Tal vez, dentro de la filmografía tarantiniana, la saga Kill Bill no posea el visto bueno unánime de cierta parte del círculo crítico local y también internacional (aunque, no está mal recordarlo, el público en general siempre la ha tenido en alta consideración). Esto se debe a que quizás no tuvo ni ese costado iconoclasta que traía aparejada la ópera prima Perros de la calle ni ese desparpajo de Tiempos violentos. Tampoco, muy probablemente, estuviera a la altura de obras de madurez como Bastardos sin gloria o Django sin cadenas, ni qué hablar de esa pièce de résistance para un grupo muy selecto de conocedores cinematográficos que fue Jackie Brown. Sin embargo, al volver a ver las dos Kill Bill y, en particular, el Vol.2, uno no puede dejar de recordar aquello que había dicho François Truffaut en relación con la “política de autor”: “La película menos buena de Hawks es más interesante que la mejor de Huston”. Aquí podríamos cambiar Hawks por Tarantino y Huston por la mayoría de los directores mainstream actuales. Es que si bien Kill Bill: Vol.2 puede parecer, con respecto al Vol.1, un tanto inorgánica, deshilachada (como si estos capítulos finales hubiesen sido creados y unidos un poco a los ponchazos); y si las dos partes de este díptico se pueden llegar a percibir como una ostentación (a veces un tanto fastidiosa) de cinefilia videoclubera, hay aquí muchas más ideas sobre cine, sobre qué es y cómo se hace, que en diez estrenos juntos de la bendita cartelera de los jueves.

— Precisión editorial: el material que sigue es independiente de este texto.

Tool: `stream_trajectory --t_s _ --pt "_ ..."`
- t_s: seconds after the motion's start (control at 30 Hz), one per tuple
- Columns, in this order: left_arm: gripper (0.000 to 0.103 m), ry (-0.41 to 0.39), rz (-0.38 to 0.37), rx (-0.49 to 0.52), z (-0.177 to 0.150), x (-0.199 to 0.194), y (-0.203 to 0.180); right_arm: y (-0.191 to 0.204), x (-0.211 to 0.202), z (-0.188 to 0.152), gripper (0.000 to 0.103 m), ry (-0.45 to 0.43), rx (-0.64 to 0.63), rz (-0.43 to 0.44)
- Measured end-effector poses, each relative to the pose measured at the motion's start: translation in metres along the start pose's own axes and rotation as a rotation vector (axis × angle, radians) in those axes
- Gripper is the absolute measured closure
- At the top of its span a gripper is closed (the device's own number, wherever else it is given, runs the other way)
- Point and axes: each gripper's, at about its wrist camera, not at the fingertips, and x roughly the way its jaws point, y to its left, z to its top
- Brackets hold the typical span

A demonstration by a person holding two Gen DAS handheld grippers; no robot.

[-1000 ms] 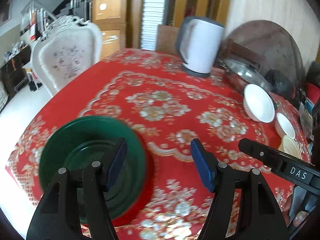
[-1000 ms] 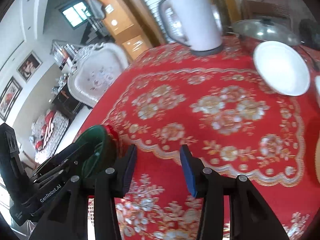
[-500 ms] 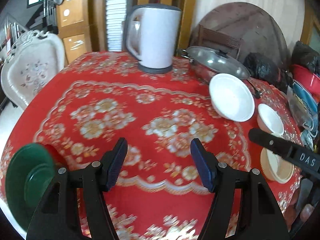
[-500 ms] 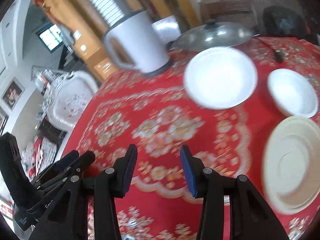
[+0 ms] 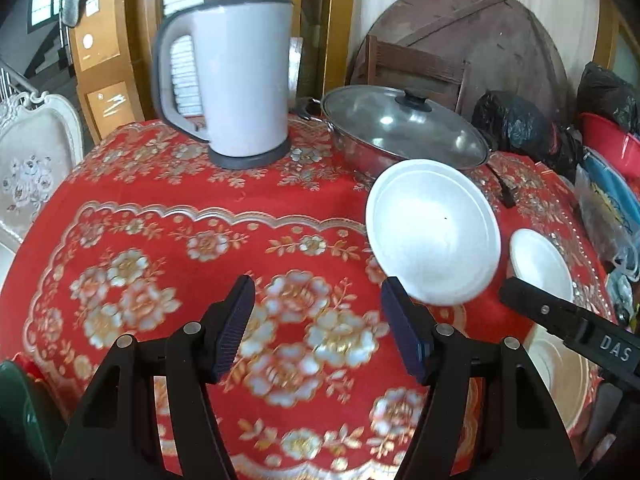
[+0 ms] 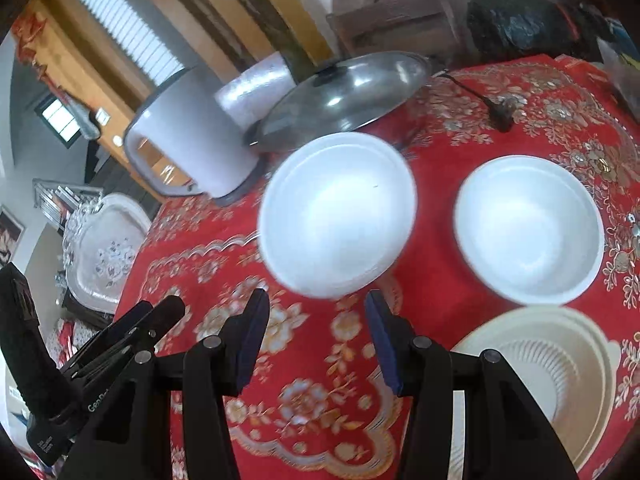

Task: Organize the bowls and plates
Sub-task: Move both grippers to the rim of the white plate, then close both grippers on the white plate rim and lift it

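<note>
A round table is covered by a red floral tablecloth [image 5: 168,216]. In the left wrist view, the left gripper [image 5: 318,322] is seen at 6 o'clock, its jaws held about half apart with only cloth between them; nothing is gripped. A large white bowl [image 5: 434,238] is found at 3 o'clock, just beyond the right-hand fingertip. A small white bowl [image 5: 540,264] is placed further toward 3 o'clock, and a cream plate [image 5: 560,376] lies at 4 o'clock, partly hidden by the other gripper's black body. A green dish [image 5: 20,412] is glimpsed at 8 o'clock, cut off by the frame edge. A white kettle [image 5: 236,80] is stood at 11 o'clock and a lidded steel pan [image 5: 404,128] at 1 o'clock.

In the right wrist view, the right gripper [image 6: 316,342] is seen at 6 o'clock; its jaws are opening, and nothing is held between them. The large white bowl [image 6: 336,216] is seen near the centre, just above the fingertips, with the small white bowl [image 6: 528,228] at 3 o'clock and the cream plate [image 6: 552,380] at 4 o'clock. The two white bowls are set apart from one another; the cream plate is just beside the small one.
</note>
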Motion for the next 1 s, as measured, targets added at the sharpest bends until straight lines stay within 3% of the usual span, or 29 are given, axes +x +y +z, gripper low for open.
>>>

La segunda parte de la venganza de Beatrix Kiddo se distancia, por un lado, de la yakuza y del cine de samuráis que predominaban en la primera parte para adentrarse en la cita al western a través de la utilización de locaciones, música, vestuario y utilería que remiten a la iconografía del género. Resulta evidente tanto la referencia al western crepuscular (otros lo denominan manierista) –se reproduce explícitamente en más de una oportunidad el famoso plano de John Wayne y el vano de la puerta de Más corazón que odio– como al spaghetti western, mediante la constante inclusión en la banda sonora de las composiciones de Ennio Morricone. Al mismo tiempo, por otro lado, relega el cine de acción física, tan presente al comienzo de la saga, y se lo sienta en el banco de suplentes esperando el momento justo para aparecer, privilegiando, en cambio, la palabra. Es en este tramo del relato total donde hace erupción el talento de Tarantino como guionista, que, como un antiguo aedo, se complace en cantar a través de sus personajes las épicas vicisitudes de esta novia vengativa. Así es cómo nos enteramos, en una especie de flashback en blanco y negro, quién es Bill, el tenor de su relación con Beatrix y por qué instigó la masacre en la capilla el día del ensayo de boda de la heroína. Pero, si de recordar un momento de locuacidad ingeniosa se trata, sin dudas, el elegido y el recordado de muchos será el largo monólogo del villano mayor comparando a su Némesis con Superman. Aun quien no le haya gustado la película no puede sino maravillarse con la actuación de David Carradine como ese Bill sádico pero de corazón roto a lo largo del film y, en especial, en estos extensos parlamentos, llenos de guiños a la cultura popular tan característicos del director.
Comparar a Tarantino con un aedo no es azaroso. Está hecho adrede. No en vano lo que identifica a su cine, más allá de su imaginería visual, es, en el plano sonoro, la verborragia de sus personajes y el empleo de la música –muchas veces rescatada del olvido– no como mero ornamento, sino con propósitos netamente dramáticos. Además, si se piensa en los estudios teóricos sobre teatro contemporáneo, es de amplia difusión el concepto de “drama rapsódico” utilizado para describir un tipo de teatro actual que hace uso, entre otros procedimientos, de la fragmentación del relato, de diferentes géneros, de distintos tonos y de materiales de orígenes disímiles; idea fácil de trasladar a la filmografía completa del director. Entonces la rapsodia, entendida como esa pieza musical conformada con fragmentos de otras obras populares, es la práctica habitual del cine acuñado por Tarantino (plagado de citas y rescates de técnicas cinematográficas en desuso, de géneros ocasionalmente despreciados, de modos narrativos del pasado, de autores consagrados y de directores de culto) y el segundo volumen de Kill Bill no es otra cosa que su claro ejemplo. Y además se disfruta: no es poca cosa.